Jornalista veterano, com passagem pelas redações do sudeste, na última década, à frente de empresas de comunicação on-line, Caio Túlio Costa acaba de lançar “Ética, jornalismo e nova mídia: uma moral provisória”. Resultado de sua tese de doutorado em Ciências da Comunicação (USP), o livro trata das tensões referentes a questões éticas, enfrentadas pelos jornalistas e enraizadas no conceito da profissão. Por telefone, Caio Túlio falou ao Caderno 3 sobre o trabalho, pautado em discussões da filosofia, das ciências sociais e das teorias da comunicação.

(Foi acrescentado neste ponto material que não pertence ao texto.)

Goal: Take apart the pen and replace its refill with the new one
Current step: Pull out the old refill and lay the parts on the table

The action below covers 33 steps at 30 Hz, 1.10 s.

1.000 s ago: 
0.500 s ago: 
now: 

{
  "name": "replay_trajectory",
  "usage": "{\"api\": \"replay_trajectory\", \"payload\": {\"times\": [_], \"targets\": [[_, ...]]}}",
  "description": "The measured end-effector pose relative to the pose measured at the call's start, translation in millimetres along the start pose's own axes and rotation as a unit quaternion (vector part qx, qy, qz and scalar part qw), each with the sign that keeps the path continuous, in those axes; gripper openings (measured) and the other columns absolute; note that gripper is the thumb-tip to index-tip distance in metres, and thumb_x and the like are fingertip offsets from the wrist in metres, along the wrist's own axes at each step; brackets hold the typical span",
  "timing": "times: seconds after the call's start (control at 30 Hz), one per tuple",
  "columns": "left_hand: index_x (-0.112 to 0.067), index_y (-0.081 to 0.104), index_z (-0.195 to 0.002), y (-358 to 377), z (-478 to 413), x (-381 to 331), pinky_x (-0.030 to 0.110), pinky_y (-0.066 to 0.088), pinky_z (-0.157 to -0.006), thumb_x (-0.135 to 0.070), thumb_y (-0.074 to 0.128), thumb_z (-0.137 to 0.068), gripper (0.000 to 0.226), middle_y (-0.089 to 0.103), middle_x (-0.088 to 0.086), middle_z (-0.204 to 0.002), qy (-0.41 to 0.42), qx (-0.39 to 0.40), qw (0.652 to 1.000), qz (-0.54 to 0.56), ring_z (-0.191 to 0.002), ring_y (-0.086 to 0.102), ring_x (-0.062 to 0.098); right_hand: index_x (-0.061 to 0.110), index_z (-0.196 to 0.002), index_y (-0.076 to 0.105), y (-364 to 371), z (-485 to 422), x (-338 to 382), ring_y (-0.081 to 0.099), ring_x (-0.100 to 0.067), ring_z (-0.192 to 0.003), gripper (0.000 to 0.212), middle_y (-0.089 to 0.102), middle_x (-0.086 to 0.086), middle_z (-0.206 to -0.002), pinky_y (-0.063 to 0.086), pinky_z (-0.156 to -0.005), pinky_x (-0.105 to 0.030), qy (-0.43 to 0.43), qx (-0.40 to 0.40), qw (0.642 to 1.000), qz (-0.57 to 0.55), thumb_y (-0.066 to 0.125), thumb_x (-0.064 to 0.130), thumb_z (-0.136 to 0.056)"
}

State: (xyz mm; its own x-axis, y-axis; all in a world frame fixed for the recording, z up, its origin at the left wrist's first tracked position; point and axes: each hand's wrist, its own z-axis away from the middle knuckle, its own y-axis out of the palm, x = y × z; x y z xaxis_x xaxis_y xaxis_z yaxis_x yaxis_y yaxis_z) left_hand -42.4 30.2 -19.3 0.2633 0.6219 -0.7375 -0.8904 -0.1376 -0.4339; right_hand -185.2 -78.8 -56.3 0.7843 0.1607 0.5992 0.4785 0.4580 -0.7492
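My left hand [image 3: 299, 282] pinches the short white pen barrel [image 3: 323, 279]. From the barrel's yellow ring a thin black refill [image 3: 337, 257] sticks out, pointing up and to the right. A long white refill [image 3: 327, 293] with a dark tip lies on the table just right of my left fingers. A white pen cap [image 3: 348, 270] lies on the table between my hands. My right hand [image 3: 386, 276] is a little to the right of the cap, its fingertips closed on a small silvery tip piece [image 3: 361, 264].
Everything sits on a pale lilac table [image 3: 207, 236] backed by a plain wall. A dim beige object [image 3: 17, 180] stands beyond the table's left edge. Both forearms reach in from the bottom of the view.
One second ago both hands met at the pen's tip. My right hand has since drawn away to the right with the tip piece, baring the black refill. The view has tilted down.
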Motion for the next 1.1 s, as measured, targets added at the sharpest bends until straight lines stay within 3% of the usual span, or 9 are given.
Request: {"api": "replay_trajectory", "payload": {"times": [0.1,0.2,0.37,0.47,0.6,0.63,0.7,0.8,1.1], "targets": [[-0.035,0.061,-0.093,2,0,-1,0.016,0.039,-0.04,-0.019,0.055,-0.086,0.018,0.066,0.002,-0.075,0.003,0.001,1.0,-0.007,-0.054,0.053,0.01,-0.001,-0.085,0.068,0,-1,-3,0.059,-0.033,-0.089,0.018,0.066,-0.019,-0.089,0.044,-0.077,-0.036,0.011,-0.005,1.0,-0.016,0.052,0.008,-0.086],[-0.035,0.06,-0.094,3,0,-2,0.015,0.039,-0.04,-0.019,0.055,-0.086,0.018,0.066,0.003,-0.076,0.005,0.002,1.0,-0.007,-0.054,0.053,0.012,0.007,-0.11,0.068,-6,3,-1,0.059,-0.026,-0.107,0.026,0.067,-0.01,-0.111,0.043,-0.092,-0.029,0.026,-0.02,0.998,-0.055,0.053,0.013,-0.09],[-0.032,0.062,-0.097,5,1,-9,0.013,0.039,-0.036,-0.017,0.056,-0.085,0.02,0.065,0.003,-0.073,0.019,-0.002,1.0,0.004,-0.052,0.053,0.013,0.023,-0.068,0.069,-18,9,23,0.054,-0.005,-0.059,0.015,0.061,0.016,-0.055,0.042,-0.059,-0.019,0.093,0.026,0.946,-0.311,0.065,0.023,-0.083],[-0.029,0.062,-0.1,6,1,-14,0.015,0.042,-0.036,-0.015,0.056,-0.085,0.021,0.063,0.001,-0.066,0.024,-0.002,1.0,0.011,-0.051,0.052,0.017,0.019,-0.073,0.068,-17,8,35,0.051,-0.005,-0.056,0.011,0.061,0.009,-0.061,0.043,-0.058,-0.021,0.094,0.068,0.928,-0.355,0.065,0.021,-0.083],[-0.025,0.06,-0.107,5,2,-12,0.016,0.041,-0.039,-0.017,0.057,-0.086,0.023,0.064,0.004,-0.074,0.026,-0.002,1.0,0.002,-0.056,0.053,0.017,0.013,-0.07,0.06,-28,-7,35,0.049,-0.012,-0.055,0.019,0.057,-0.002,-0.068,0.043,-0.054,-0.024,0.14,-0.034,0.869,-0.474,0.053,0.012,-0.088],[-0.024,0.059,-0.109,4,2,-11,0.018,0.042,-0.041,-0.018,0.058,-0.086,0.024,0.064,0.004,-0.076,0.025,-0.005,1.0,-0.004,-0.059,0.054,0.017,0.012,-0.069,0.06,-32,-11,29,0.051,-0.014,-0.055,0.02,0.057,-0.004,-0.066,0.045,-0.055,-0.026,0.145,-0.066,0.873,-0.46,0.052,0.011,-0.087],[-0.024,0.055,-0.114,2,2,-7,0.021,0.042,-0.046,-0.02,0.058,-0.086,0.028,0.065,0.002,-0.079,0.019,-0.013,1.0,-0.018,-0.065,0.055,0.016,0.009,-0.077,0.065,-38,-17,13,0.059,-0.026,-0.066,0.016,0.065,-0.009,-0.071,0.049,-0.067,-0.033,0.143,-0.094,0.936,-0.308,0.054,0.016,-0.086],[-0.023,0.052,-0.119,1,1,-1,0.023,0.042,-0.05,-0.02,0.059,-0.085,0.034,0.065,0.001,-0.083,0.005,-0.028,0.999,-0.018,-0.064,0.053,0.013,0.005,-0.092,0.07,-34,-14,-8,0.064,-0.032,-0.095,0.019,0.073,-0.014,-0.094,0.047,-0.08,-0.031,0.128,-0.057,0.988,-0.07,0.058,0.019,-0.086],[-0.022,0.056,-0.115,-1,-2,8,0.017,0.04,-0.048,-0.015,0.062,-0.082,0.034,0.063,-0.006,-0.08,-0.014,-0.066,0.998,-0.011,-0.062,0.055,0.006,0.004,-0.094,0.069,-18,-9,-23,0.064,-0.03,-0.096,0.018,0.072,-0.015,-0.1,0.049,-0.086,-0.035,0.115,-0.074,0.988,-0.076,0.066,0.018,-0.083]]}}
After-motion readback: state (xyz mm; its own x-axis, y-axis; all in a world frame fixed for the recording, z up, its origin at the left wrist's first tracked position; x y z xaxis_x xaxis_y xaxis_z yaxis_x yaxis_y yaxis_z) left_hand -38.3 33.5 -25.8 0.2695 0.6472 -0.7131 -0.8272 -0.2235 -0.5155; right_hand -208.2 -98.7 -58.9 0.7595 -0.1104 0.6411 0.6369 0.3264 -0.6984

Dentre os estudos sobre o jornalismo, temos diversas obras sobre a questão da ética. Como você avalia esta produção anterior à sua? Por que escrever um livro sobre o tema?

Temos uma bibliografia bem robusta sobre ética. Você tem os livros de Eugênio Bucci (“Sobre ética e imprensa”), Francisco José Karam (“Jornalismo, ética e liberdade”), do professor Clovis de Barros Filho (“Ética na Comunicação”) e Niceto Blazquez (“Ética e Meios de Comunicação”), dentre outros. Há, ainda, uma bibliografia internacional, caso da obra do Philip Meyer (“Ética no Jornalismo”). Todos eles são livros que fazem uma abordagem fenomenológica da questão. São obras importantes e indicam perspectivas para os jornalistas, ao dizerem como o jornalismo deve ser praticado do ponto de vista ético. O meu livro, no entanto, não pretende ensinar como se faz o “jornalismo ético” – e este é um objetivo nobre, que os outros buscam. Meu objetivo, no entanto, é mostrar ao leitor como é que o jornalismo vem sendo praticado, dentro de uma perspectiva moral, desde que ganhou uma escala industrial.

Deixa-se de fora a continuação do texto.